> [Task brief]: When you repeat the listing below, keep every word exactly and leave out each picture.
Segment Open
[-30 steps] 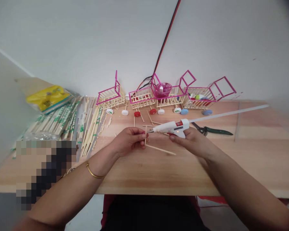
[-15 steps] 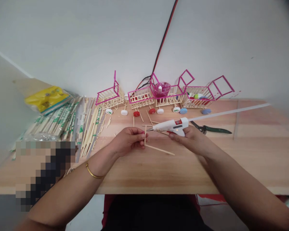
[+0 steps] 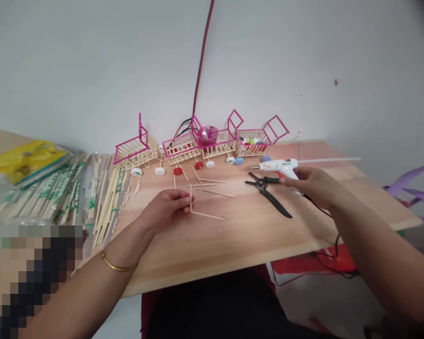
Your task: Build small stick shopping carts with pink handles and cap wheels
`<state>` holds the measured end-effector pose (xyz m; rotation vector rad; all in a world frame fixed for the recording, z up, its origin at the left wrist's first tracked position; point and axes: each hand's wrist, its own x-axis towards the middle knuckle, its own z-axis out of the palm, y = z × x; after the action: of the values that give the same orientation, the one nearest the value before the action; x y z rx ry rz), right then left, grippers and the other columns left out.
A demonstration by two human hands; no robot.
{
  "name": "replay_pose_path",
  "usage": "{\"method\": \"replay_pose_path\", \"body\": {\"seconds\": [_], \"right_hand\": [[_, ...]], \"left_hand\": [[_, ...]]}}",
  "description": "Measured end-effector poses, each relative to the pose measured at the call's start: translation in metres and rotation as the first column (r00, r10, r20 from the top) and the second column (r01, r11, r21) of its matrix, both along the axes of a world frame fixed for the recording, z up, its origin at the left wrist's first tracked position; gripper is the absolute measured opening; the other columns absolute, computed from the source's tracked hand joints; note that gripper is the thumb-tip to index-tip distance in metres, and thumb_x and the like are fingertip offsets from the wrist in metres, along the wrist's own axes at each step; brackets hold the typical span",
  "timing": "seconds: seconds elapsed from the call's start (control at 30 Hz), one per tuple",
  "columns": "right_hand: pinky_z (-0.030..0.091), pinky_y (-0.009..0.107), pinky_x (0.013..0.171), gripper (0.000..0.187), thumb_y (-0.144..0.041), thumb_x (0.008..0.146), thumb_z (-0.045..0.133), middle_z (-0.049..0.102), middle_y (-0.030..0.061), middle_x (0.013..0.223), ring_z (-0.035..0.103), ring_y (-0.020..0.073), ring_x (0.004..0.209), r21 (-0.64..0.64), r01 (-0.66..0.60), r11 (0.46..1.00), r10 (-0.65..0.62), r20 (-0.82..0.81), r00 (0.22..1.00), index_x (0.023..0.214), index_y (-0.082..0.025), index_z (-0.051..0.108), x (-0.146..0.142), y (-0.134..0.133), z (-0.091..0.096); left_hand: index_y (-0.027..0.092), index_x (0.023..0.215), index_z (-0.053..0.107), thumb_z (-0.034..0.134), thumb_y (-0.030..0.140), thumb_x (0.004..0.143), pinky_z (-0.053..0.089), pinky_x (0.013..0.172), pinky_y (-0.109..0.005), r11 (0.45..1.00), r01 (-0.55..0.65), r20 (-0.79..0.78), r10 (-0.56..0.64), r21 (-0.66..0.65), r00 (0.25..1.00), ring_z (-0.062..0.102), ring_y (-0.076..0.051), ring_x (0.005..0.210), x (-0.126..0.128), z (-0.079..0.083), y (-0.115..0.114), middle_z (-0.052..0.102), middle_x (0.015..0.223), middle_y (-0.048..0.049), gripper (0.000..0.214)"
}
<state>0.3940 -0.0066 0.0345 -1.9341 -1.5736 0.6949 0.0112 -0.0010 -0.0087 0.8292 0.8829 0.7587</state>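
Observation:
My left hand point(image 3: 167, 209) is closed, pinching a short upright wooden stick point(image 3: 191, 194) between thumb and fingers. At its lower end another stick point(image 3: 210, 216) meets it at an angle, stretching right over the table. Over at the right, my right hand point(image 3: 314, 184) is closed around a white glue gun point(image 3: 277, 165), whose nozzle points left and whose long glue stick juts out behind. Dark green-handled pruning shears point(image 3: 274, 203) lie with parted blades just below the gun, near my right fingers. Several loose sticks point(image 3: 219, 193) lie between the hands.
Small stick-built carts point(image 3: 182, 148) with pink rims and bottle-cap wheels line the wall. One holds a pink cup point(image 3: 208, 135). Bundled sticks point(image 3: 63, 188) and a yellow packet point(image 3: 35, 160) lie left. The gun's cord point(image 3: 337, 245) hangs over the table's front edge.
My right hand has carried the glue gun away from the stick joint, rightward to beside the shears. My left hand keeps its pinch on the stick. The view has turned right.

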Motion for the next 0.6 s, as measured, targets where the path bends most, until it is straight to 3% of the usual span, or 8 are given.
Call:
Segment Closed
> [Answer section]:
[-30 steps] 
[-15 steps] 
[+0 steps] 
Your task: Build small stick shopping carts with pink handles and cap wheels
`<state>` holds the measured end-effector pose (xyz m; rotation vector rad; all in a world frame fixed for the recording, z up, its origin at the left wrist's first tracked position; point and axes: each hand's wrist, its own x-axis towards the middle knuckle, its own z-axis out of the palm, y = z × x; after the action: of the values that give the same orientation, the one nearest the value before the action; x y z rx ry rz), right then left, grippers and the other columns left out.
A demonstration by two human hands; no robot.
{
  "name": "replay_pose_path",
  "usage": "{\"method\": \"replay_pose_path\", \"body\": {\"seconds\": [_], \"right_hand\": [[_, ...]], \"left_hand\": [[_, ...]]}}",
  "description": "Measured end-effector poses, each relative to the pose measured at the call's start: translation in metres and rotation as the first column (r00, r10, r20 from the top) and the second column (r01, r11, r21) of its matrix, both along the axes of a world frame fixed for the recording, z up, its origin at the left wrist's first tracked position; gripper is the absolute measured opening; the other columns absolute, computed from the source's tracked hand joints; note that gripper is the thumb-tip to index-tip distance in metres, and thumb_x and the like are fingertip offsets from the wrist in metres, along the wrist's own axes at each step; brackets hold the typical span",
  "timing": "seconds: seconds elapsed from the call's start (control at 30 Hz), one per tuple",
  "columns": "right_hand: pinky_z (-0.030..0.091), pinky_y (-0.009..0.107), pinky_x (0.013..0.171), gripper (0.000..0.187), thumb_y (-0.144..0.041), thumb_x (0.008..0.146), thumb_z (-0.045..0.133), middle_z (-0.049..0.102), middle_y (-0.030..0.061), middle_x (0.013..0.223), ring_z (-0.035..0.103), ring_y (-0.020..0.073), ring_x (0.004..0.209), r21 (-0.64..0.64), r01 (-0.66..0.60), r11 (0.46..1.00), r10 (-0.65..0.62), r20 (-0.82..0.81), r00 (0.22..1.00), index_x (0.023..0.214), index_y (-0.082..0.025), index_z (-0.051..0.108), x (-0.146..0.142), y (-0.134..0.133), z (-0.091..0.096); left_hand: index_y (-0.027..0.092), index_x (0.023..0.215), index_z (-0.053..0.107), thumb_z (-0.034..0.134), thumb_y (-0.030..0.140), thumb_x (0.004..0.143), pinky_z (-0.053..0.089), pinky_x (0.013..0.172), pinky_y (-0.109..0.005), r11 (0.45..1.00), r01 (-0.55..0.65), r20 (-0.79..0.78), r10 (-0.56..0.64), r21 (-0.66..0.65), r00 (0.25..1.00), ring_z (-0.062..0.102), ring_y (-0.076..0.051), ring_x (0.005..0.210), x (-0.126..0.128), z (-0.079..0.083), y (-0.115..0.114), middle_z (-0.052..0.102), middle_x (0.015..0.223), middle_y (-0.048..0.049), gripper (0.000..0.214)"
}
<state>0.3940 -0.0066 0.0345 -1.9341 -1.5736 0.6949 0.0112 -0.0010 -0.0087 0.8292 0.8829 0.7587</state>
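Observation:
My left hand point(image 3: 167, 209) is closed, pinching a short upright wooden stick point(image 3: 191, 194) between thumb and fingers. At its lower end another stick point(image 3: 210, 216) meets it at an angle, stretching right over the table. Over at the right, my right hand point(image 3: 314, 184) is closed around a white glue gun point(image 3: 277, 165), whose nozzle points left and whose long glue stick juts out behind. Dark green-handled pruning shears point(image 3: 274, 203) lie with parted blades just below the gun, near my right fingers. Several loose sticks point(image 3: 219, 193) lie between the hands.
Small stick-built carts point(image 3: 182, 148) with pink rims and bottle-cap wheels line the wall. One holds a pink cup point(image 3: 208, 135). Bundled sticks point(image 3: 63, 188) and a yellow packet point(image 3: 35, 160) lie left. The gun's cord point(image 3: 337, 245) hangs over the table's front edge.
My right hand has carried the glue gun away from the stick joint, rightward to beside the shears. My left hand keeps its pinch on the stick. The view has turned right.
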
Motion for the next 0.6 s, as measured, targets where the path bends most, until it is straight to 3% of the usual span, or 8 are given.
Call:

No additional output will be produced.